■ **Aim of the task**
Work out the count of lines in the listing below that include "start". Give that count alone.
# # # # # # #
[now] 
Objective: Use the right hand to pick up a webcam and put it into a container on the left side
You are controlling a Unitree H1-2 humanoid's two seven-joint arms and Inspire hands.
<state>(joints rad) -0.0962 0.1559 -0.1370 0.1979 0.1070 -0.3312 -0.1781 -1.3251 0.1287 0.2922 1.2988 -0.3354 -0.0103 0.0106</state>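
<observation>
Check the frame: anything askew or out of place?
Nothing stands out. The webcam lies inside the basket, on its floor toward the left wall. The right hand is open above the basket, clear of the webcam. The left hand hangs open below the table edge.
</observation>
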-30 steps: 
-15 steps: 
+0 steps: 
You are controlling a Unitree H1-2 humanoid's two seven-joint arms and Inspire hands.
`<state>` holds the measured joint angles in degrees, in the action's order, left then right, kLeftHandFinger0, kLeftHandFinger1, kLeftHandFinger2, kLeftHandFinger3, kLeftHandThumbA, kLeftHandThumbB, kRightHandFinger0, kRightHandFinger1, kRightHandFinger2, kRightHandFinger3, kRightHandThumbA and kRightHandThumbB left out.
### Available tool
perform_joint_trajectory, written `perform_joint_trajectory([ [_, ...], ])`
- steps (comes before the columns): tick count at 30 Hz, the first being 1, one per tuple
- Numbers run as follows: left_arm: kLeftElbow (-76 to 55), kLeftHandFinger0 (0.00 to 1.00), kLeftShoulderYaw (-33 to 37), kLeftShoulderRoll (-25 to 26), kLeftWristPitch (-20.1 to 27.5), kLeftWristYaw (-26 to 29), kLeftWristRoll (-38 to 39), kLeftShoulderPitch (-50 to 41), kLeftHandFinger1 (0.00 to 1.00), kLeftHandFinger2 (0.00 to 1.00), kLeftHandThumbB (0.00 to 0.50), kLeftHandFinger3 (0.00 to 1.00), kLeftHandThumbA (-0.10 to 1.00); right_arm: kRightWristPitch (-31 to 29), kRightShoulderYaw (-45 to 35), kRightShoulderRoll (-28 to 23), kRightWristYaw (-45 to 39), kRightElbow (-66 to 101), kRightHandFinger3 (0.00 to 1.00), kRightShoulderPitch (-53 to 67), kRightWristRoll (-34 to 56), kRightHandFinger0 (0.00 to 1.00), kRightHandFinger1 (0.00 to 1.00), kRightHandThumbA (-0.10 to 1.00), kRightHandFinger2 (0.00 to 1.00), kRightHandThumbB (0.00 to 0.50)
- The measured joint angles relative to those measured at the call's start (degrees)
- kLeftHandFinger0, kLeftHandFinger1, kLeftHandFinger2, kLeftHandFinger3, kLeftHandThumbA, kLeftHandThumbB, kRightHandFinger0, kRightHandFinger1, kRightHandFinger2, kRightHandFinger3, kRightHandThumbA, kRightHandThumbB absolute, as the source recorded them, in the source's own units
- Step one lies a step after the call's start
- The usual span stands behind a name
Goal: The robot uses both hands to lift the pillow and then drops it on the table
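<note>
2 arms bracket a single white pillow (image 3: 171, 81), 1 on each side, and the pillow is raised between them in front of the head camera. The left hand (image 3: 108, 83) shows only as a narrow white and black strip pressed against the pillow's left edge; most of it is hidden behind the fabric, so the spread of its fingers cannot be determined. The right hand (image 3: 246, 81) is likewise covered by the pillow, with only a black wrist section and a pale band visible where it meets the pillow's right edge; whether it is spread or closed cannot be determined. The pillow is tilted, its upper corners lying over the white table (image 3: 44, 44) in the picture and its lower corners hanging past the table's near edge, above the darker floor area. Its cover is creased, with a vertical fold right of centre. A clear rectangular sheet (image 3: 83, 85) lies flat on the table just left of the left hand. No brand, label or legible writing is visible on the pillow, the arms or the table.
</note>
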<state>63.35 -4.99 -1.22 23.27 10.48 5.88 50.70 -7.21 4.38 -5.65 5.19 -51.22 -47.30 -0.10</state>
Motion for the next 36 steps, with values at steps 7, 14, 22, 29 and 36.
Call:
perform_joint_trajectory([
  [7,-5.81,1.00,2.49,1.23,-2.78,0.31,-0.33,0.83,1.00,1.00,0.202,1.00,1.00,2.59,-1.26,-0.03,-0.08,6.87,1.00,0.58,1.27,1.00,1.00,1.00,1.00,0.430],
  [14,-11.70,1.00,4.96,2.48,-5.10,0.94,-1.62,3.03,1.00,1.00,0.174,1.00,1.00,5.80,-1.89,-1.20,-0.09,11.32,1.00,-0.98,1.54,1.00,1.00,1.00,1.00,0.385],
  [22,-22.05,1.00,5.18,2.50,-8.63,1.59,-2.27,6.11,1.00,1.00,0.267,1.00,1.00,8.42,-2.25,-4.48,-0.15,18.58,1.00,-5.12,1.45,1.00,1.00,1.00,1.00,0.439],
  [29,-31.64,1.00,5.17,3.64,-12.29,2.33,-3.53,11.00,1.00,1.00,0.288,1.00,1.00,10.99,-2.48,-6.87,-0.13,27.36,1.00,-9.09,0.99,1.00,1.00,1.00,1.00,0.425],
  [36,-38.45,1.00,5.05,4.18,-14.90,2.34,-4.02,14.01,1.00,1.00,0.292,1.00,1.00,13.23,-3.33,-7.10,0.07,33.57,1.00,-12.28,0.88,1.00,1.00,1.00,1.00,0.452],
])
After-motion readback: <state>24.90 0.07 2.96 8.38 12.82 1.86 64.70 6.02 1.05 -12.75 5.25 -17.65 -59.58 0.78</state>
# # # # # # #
■ **Result of this task**
2